MIRM enters its May 6 Q1 earnings report with a substantial short position and a stock that just broke sharply higher — a combination that makes Thursday's release genuinely consequential for both sides of the trade.
Short sellers are carrying a meaningful load into the print. Short interest has climbed to 15.6% of the free float, up roughly 7% over the past month, with days-to-cover at 12.5 days on FINRA's most recent settlement data. Yet the borrow market offers little ammunition for a squeeze: availability remains comfortable and borrowing costs run at just 0.52% annualised — near their lowest levels of the past six weeks. That points to a position that is large but not stressed. The ORTEX short score of 67.6 is elevated though easing, having retreated from a peak of 70.2 on April 17. Meanwhile the stock has run hard, up 9.6% Monday alone and 14.4% on the week to close at $105.79, leaving it up 22% year-to-date. Options positioning is slightly more defensive than usual — the put/call ratio is running near 1.0, modestly above its 20-day mean of 0.72 — but at a z-score of 0.6, the move is not alarming.

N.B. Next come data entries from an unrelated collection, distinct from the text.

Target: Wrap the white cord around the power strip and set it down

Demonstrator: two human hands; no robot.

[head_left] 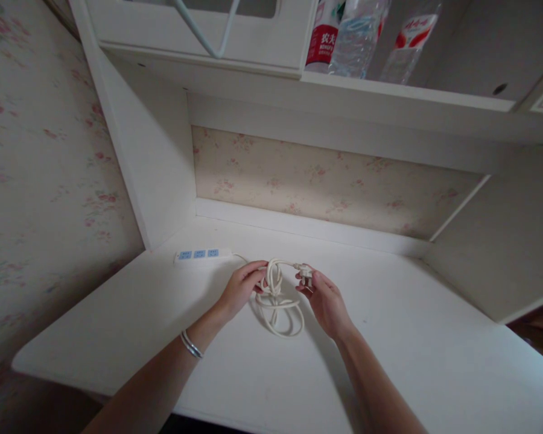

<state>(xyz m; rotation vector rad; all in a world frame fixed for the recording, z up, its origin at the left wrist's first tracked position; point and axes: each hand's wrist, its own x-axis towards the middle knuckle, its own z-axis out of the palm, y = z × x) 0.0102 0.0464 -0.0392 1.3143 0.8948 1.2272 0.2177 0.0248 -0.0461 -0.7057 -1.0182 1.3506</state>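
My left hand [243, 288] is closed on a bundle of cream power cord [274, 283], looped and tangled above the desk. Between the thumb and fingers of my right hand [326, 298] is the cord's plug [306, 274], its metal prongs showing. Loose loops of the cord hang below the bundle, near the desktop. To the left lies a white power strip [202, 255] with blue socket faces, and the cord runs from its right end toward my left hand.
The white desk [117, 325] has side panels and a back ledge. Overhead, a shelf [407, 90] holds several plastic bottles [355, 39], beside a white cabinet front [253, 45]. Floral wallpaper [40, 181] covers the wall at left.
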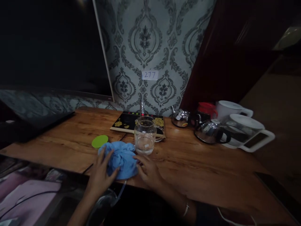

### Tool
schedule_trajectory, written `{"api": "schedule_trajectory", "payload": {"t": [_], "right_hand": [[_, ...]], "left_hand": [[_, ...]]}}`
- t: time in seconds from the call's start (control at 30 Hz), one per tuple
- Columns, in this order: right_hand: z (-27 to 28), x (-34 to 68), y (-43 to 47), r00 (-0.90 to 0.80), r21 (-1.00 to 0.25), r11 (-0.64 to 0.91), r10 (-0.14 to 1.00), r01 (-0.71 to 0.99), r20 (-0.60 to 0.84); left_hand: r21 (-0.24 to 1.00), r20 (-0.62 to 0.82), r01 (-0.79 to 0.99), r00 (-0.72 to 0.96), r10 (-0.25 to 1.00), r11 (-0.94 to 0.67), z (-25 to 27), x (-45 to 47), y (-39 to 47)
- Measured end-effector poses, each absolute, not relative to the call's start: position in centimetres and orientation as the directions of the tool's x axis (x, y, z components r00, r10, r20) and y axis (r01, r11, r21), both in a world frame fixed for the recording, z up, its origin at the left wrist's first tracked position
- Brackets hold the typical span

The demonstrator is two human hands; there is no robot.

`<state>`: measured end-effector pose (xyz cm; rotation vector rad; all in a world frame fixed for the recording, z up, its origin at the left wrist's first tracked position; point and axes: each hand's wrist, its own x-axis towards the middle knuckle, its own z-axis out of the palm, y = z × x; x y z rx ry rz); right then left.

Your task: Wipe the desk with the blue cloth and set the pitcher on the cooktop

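Note:
A crumpled blue cloth point(122, 160) lies bunched near the front edge of the wooden table. My left hand point(101, 171) rests on its left side, fingers and thumb spread apart against the fabric. At the cloth's right edge, my right hand point(148, 169) has its fingers and thumb bent together on the fabric. Just behind it stands a clear glass pitcher point(145, 138) with some clear liquid in the bottom and its handle to the right. A flat green disc point(100, 141) lies behind and left of the cloth.
A black induction cooktop point(127, 121) with a red light and a metal spout sits behind the pitcher. Metal kettles point(208, 131) and plastic jugs point(246, 125) stand at the right. A dark screen point(54, 47) overhangs the left. Pink items point(30, 197) lie below the table.

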<state>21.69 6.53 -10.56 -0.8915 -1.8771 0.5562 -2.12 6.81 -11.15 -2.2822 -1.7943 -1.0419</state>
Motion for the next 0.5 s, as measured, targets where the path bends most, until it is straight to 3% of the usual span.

Analysts have been consistently moving targets higher in the run-up, which frames the bull case clearly. HC Wainwright lifted its target to $175 on May 4, the morning of the pre-earnings rally, while Baird raised to $112 and Stifel moved to $130 earlier in the week. The consensus mean price target now sits at $135, implying about 28% upside from Monday's close. Bulls point to Livmarli's broadening applications and the FDA's recent validation of linerixibat — which shares a mechanism with Mirum's volixibat — as a sign the pipeline approach is proven. Bears counter that Livmarli's tolerability profile, specifically a higher discontinuation rate tied to diarrhea relative to linerixibat, is a commercial liability that the company has yet to fully neutralise. Without head-to-head data, the efficacy debate remains open.
The historical earnings record adds a specific edge to the setup. The last two reported quarters both produced sharp negative reactions: the February 2026 print sent the stock down roughly 15% on day one and 19% over the following five days, while the prior event matched almost exactly at -14% intraday and -13% on a five-day basis. That pattern is now running squarely against a stock that just rallied 14% in a week and carries the highest short interest it has seen in a month. Institutional ownership provides a partial buffer — Frazier Life Sciences holds 11.6% and Janus Henderson nearly 10%, with Vanguard and State Street both adding in Q1. But the March cluster of insider sales, when the CEO sold over $3.7 million at around $92, reinforces that management was taking some chips off the table well below the current price.
The Q1 print will test whether the recent commercial momentum in Livmarli revenue is durable enough to shift the narrative away from the tolerance and competition concerns that have driven post-earnings selling in both prior quarters.